Family, friends seek comfort at vigil for three slain girls

Several dozen people gathered Wednesday evening for a vigil outside the unincorporated neighborhood near Torrance where three young girls were slain the day before, a crime authorities say was committed by their mother.

Among those attending was their father, Rudy Coronado. Weeping, he dropped to his knees in front of a wooden pallet at the end of his dirt and rock driveway.

Flowers, candles, teddy bears and small sympathy cards written by children had been placed on the pallet at the wooden house in the 1000 block of West 223rd Street, not far from the 110 Freeway. There was also a Dr. Seuss book.

Surrounded by family and friends, Coronado cried and used his thumbs to rub the photos of his three daughters. Amid prayers and chants, Coronado dropped his head to the ground and wept louder. Relatives rubbed his back and his head.


Some mourners joined him in bowing their heads to the ground. Others just stood and cried softly.

Ice cream trucks muted their songs as they passed by.

"This is an incredible, saddening thing," said Ismael Bañuelos, 55, who came out to support the family. "What a travesty."

Bañuelos said he learned about the vigil from other vendors at the Alpine Village, where Rudy Coronado sells motor oil and tires.

The Los Angeles County Sheriff's Department said deputies responded to the Coronado home shortly after 5:30 p.m. Tuesday, where they found Carol Coronado, 30, "covered with blood" next to the girls' bodies on a bed. The girls' grandmother had discovered the scene.

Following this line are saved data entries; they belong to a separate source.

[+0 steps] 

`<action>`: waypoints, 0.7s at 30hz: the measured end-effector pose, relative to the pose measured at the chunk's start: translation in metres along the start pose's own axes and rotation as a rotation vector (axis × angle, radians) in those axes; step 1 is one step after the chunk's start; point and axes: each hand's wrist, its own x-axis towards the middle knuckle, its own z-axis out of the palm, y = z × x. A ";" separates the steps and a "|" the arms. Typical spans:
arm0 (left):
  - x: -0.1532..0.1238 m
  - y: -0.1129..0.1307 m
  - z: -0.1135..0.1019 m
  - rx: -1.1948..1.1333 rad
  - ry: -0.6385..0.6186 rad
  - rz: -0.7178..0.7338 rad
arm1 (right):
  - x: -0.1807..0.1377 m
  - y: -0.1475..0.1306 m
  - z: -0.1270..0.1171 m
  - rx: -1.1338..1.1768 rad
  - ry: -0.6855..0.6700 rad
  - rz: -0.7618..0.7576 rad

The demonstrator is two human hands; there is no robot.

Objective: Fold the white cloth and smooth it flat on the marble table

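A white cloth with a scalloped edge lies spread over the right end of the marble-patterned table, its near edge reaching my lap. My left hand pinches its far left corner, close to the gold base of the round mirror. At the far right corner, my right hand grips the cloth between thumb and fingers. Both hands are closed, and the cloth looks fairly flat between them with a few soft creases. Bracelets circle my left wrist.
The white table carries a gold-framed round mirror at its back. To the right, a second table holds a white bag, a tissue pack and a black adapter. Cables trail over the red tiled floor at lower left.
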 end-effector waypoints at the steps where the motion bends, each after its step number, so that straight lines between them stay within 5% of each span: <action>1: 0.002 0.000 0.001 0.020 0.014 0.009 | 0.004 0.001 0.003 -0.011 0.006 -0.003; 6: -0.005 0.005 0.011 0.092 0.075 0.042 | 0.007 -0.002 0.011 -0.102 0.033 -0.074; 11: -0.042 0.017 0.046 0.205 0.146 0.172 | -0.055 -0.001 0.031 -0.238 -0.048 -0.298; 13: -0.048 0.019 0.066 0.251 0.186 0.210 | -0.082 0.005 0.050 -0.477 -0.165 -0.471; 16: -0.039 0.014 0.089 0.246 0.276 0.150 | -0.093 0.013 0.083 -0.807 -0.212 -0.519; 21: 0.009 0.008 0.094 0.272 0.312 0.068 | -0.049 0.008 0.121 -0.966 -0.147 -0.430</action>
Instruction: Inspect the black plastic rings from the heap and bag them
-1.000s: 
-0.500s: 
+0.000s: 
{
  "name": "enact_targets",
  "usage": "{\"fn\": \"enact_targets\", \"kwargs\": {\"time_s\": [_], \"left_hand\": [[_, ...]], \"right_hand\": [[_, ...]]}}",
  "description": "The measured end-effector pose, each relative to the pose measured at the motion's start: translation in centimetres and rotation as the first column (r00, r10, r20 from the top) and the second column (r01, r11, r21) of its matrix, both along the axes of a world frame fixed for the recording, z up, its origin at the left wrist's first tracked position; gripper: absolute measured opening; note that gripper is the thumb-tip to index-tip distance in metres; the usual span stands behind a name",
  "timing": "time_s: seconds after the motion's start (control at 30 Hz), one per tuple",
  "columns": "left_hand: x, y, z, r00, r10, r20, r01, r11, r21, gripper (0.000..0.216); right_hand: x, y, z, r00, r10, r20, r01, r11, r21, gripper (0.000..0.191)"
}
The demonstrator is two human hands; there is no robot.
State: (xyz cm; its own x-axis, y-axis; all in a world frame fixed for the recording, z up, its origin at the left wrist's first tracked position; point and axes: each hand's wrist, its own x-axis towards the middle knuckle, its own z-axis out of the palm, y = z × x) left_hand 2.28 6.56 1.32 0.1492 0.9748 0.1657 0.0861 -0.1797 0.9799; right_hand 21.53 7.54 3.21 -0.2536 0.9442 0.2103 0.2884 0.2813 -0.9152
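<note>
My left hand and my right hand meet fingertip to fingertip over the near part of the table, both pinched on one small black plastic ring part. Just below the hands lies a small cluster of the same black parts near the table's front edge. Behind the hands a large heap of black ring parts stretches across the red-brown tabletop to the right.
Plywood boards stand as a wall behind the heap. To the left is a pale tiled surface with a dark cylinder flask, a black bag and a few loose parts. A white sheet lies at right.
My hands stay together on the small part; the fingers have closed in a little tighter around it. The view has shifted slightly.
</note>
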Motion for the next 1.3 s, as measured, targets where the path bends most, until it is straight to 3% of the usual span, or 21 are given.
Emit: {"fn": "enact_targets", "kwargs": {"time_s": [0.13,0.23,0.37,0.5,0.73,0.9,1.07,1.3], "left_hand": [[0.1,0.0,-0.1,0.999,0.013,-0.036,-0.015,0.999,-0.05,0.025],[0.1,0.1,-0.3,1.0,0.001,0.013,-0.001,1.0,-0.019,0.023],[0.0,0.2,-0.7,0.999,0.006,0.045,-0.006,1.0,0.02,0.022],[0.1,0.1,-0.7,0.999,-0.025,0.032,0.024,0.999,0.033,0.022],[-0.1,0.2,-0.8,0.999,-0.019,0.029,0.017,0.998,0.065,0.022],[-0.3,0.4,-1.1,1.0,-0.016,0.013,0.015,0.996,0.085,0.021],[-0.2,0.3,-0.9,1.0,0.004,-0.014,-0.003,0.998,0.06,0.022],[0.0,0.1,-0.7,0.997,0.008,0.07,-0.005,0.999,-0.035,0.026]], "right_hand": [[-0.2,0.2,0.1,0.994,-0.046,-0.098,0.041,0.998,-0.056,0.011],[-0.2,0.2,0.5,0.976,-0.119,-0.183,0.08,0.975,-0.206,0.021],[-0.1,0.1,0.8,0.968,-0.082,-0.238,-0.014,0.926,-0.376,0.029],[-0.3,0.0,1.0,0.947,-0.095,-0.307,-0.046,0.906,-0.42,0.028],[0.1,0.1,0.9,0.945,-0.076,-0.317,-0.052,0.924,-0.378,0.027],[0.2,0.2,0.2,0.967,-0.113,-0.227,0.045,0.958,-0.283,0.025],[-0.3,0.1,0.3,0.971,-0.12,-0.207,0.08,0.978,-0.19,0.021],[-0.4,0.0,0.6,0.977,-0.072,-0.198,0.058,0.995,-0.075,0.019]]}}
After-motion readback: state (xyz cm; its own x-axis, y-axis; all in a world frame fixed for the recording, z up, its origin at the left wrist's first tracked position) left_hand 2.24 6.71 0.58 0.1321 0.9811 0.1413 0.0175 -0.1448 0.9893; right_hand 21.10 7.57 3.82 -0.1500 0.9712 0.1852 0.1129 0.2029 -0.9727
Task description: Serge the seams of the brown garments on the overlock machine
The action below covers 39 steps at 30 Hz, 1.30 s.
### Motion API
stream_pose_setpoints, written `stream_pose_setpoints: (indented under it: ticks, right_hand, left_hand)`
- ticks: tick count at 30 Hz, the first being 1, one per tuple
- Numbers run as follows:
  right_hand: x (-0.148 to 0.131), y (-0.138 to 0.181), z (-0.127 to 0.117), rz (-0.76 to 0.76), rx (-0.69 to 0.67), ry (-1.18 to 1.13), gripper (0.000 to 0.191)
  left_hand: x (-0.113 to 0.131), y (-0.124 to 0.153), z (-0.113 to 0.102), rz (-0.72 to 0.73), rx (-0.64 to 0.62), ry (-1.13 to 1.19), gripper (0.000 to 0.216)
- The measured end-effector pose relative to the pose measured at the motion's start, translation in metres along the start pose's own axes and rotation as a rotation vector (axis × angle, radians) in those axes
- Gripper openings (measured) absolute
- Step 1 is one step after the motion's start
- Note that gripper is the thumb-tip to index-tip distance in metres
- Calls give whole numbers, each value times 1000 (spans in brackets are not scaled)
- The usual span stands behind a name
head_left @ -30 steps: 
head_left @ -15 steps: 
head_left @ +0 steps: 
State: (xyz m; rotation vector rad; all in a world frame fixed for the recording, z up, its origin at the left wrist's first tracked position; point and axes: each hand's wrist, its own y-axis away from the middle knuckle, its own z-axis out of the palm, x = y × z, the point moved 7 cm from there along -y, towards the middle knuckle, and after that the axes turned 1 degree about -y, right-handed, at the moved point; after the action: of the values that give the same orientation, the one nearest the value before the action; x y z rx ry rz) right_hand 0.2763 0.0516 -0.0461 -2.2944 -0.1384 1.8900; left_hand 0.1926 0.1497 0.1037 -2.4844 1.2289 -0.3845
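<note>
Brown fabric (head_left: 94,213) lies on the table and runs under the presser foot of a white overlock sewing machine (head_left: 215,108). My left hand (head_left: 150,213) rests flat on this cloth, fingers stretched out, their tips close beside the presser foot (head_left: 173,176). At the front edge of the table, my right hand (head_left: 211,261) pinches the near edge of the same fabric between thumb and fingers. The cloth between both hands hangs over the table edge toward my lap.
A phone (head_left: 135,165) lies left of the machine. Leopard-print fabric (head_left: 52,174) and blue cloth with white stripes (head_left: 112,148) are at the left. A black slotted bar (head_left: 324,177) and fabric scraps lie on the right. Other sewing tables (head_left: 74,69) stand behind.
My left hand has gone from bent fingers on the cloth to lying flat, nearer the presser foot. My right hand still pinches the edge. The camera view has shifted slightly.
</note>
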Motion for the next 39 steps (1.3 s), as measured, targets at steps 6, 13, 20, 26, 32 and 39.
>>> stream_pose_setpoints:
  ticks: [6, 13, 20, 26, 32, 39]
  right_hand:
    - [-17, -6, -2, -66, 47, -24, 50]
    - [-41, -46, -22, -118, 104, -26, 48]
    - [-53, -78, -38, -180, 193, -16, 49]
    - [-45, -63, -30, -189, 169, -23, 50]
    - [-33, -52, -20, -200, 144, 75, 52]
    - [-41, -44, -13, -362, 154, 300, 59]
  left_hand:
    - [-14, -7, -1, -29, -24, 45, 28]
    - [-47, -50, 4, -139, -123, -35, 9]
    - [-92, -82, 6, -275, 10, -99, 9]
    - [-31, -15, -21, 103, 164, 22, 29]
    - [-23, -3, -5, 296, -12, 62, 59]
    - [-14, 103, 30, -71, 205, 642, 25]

Coronado also had self-inflicted stab wounds, said sheriff's Lt. Dave Coleman.

There was evidence to suggest Coronado used a knife in the attack, Coleman said, but it was unclear what other injuries the children might have suffered.

Coroner's officials said autopsies were scheduled to be performed Thursday. Family members identified the girls as Sophia, 2 1/2 years old; Yazmine, 1 year; and Xenia, who was 2 months old.

Some at the vigil were conflicted about the tragic deaths.

"You find yourself confused over this because you don't know if she was sick or what," said Alejandria Gonzalez, 65, of Long Beach. "All you can do is lament for the family."